Todd Peters knows plenty about working 12-hour days, seven days a week.
And he knows plenty about hard work, executing a plan and turning a vision into a strategy.
Todd has been working in warehouses since he was age 16. He’s progressively moved to bigger and bigger sites and today runs his own warehouse business in Colorado—Kitting and Assembly Solutions.
“It’s satisfying to keep moving up and getting better at your job and growing,” he said. “I take a lot of satisfaction when the orders go out, and when they come in, and everything is running smoothly, and when our workers are happy.
Kitting and Assembly Solutions is a Third-Party Logistics firm that provides a range of services, including Amazon FBA Prep; kitting, labeling, assembly, custom packaging, shipping, receiving, storage and quality control.
Kitting and Assembly Solutions can receive, pack and ship your Amazon products as individual units. The company can also customize boxes and labels for shipment to Amazon; assemble a wide range of products; and store your inventory on-site for future use.
But what customers ultimately rely on is Todd’s strong work ethic and ability to deliver with quality and consistency. That’s what has kept him in business all these years and that’s what keeps his customers coming back.
It’s all been second-nature for Todd since he was a teenager growing up in Texas. That’s when he took his first job, at a fabric warehouse, to earn some spending money.
“I never saw a career in it,” he said. “It was just a job. But I stayed at that first company for 13 years.”
Todd can’t remember for sure, but he was likely paid just above minimum wage to start. He handled shipping and receiving, or as he described it from a teenager’s point of view, “just learning how stuff came in and went out the door.”
A lasting memory from Todd’s time in that Texas warehouse was how well he got along with his boss.
“She was great,” he said. “I knew her kids and we were all just really close.”
That experience is something Todd keeps in the back of his mind today, as a boss with his own employees.

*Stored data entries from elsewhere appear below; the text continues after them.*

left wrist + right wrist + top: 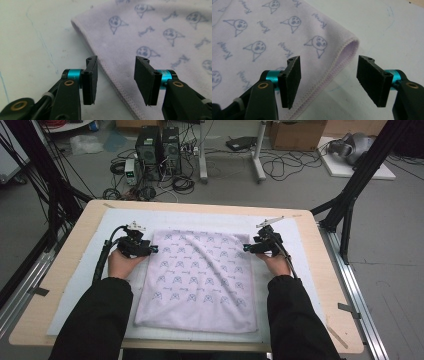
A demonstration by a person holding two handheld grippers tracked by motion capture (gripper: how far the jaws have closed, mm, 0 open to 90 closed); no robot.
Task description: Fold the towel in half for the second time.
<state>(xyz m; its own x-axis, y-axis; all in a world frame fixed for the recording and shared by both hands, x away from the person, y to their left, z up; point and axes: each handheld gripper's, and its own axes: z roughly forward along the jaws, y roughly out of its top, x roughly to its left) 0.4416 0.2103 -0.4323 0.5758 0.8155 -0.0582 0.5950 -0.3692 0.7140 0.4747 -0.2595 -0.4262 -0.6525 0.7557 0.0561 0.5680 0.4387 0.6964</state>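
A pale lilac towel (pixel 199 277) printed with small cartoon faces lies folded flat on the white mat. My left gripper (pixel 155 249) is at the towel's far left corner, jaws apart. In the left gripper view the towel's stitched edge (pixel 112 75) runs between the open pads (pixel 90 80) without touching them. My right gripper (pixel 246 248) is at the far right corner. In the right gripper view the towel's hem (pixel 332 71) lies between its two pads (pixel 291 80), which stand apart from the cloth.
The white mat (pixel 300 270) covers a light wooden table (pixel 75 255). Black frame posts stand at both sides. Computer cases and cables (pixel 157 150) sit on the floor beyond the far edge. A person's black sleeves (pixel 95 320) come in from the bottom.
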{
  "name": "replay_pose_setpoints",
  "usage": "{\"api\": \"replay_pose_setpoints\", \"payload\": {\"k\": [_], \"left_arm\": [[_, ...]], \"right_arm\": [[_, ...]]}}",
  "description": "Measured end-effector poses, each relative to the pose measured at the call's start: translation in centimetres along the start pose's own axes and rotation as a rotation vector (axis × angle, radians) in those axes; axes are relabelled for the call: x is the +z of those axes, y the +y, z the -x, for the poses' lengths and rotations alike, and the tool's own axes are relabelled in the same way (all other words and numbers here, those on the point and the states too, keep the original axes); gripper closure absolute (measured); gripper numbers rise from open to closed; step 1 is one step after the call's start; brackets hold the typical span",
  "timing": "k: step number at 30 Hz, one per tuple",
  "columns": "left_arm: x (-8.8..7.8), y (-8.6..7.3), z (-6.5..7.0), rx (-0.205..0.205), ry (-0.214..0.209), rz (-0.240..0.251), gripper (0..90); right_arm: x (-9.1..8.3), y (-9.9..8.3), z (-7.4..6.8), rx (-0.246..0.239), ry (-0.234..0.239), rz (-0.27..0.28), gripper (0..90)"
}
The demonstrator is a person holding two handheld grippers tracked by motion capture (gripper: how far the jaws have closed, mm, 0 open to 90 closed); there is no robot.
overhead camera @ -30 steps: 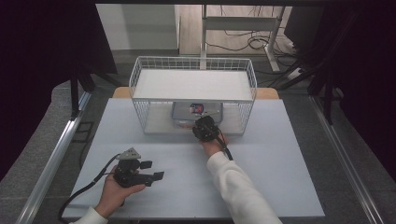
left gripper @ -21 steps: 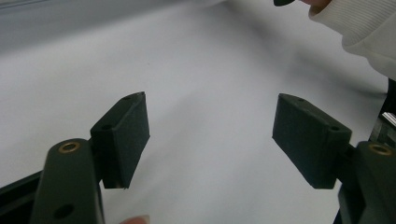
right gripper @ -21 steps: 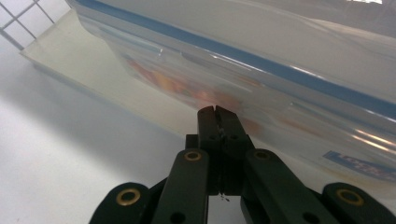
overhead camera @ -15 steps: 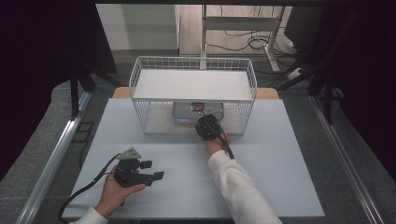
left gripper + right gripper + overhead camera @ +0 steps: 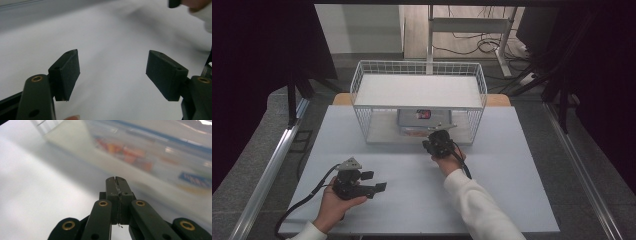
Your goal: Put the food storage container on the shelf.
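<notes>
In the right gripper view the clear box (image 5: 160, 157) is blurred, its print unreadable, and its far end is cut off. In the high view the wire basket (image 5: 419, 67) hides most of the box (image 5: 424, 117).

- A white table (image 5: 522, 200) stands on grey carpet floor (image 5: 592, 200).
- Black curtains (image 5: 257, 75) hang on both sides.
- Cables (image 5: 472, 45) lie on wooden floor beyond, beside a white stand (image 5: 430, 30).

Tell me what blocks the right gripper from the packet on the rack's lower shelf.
Nothing visible. The right gripper, jaws shut and empty, sits at the wire rack's open front, and the packet lies just beyond it on the lower shelf.
</notes>
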State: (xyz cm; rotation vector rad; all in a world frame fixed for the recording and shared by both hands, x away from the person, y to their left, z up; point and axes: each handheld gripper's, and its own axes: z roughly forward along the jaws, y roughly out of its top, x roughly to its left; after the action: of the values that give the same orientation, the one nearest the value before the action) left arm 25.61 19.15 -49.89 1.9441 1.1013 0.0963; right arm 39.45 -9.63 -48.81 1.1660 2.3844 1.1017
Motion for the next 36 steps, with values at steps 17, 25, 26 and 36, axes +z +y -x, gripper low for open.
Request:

From Texas, Todd moved to Colorado, enrolled in school and earned an associate’s degree in music business. He also worked in another fabric warehouse owned by that same Texas company, but ended up managing the operation. The site was about 500-square-feet with just one employee to oversee, but Todd was working his way up.
He took another job, applying his knowledge of fabric at a furniture warehouse, and ended up managing four employees in a 5,000-square-foot location. It seemed that nothing could slow Todd down.
“It was just time to get bigger you know, and pursue the bigger opportunity,” Todd said, “and more money.”
Todd remained there for about a year and, continuing to apply his knowledge of fabric, managed a 25,000-square-foot warehouse owned by an apparel company. He once again was overseeing four employees, but the scale of the operation was a game-changer.
Todd moved on, shifting positions a couple of times. He ended up managing a 150,000-square-foot warehouse with 50 employees, for a transportation outfit that was also heavily invested in telemarketing.
Todd moved on again, this time to a promotional company that produced promotional schwag for companies. He worked there for six years before the 2008 recession hit and when that company’s Colorado warehouse closed, he was offered a position in Kentucky. He turned that offer down, took a break for a few years and in 2014 opened his own business—Kitting and Assembly Solutions—in his garage.
“I just felt like it was time and I could do it on my own,” he said. “I had enough knowledge at this point and was ready to put in the commitment. I never really was ready to put the commitment in. I didn’t want to put in 12-hour days, seven days a week. But I just finally came to the point where I said, ‘I’m ready now to do that.’ So I just did it.”
Todd launched Kitting and Assembly Solutions in his garage with no employees, no overhead and no customers. But business soon picked up and he ended up working 12-hour days, seven days a week, for three years straight with just 10 days off.
“That’s weekends, holidays, birthdays—you name it,” he said.
And that’s where Todd remains today, running his own business. But he isn’t pulling those long hours anymore, and he’s long gone from his garage. Todd now oversees Kitting and Assembly’s 12 employees in a 10,000-square-foot warehouse he runs not far from Denver.
Asked about what drives his endurance, he said, “Just doing a great job—getting your orders done on time, getting everything out the door. In the end, you just grow comfortable with it and you end up liking it.
“Shipping and receiving all seem the same. But pulling orders, getting them done, getting them done before they’re supposed to be done—that’s the stuff that’s fulfilling for me because I know I made my customer extra happy.”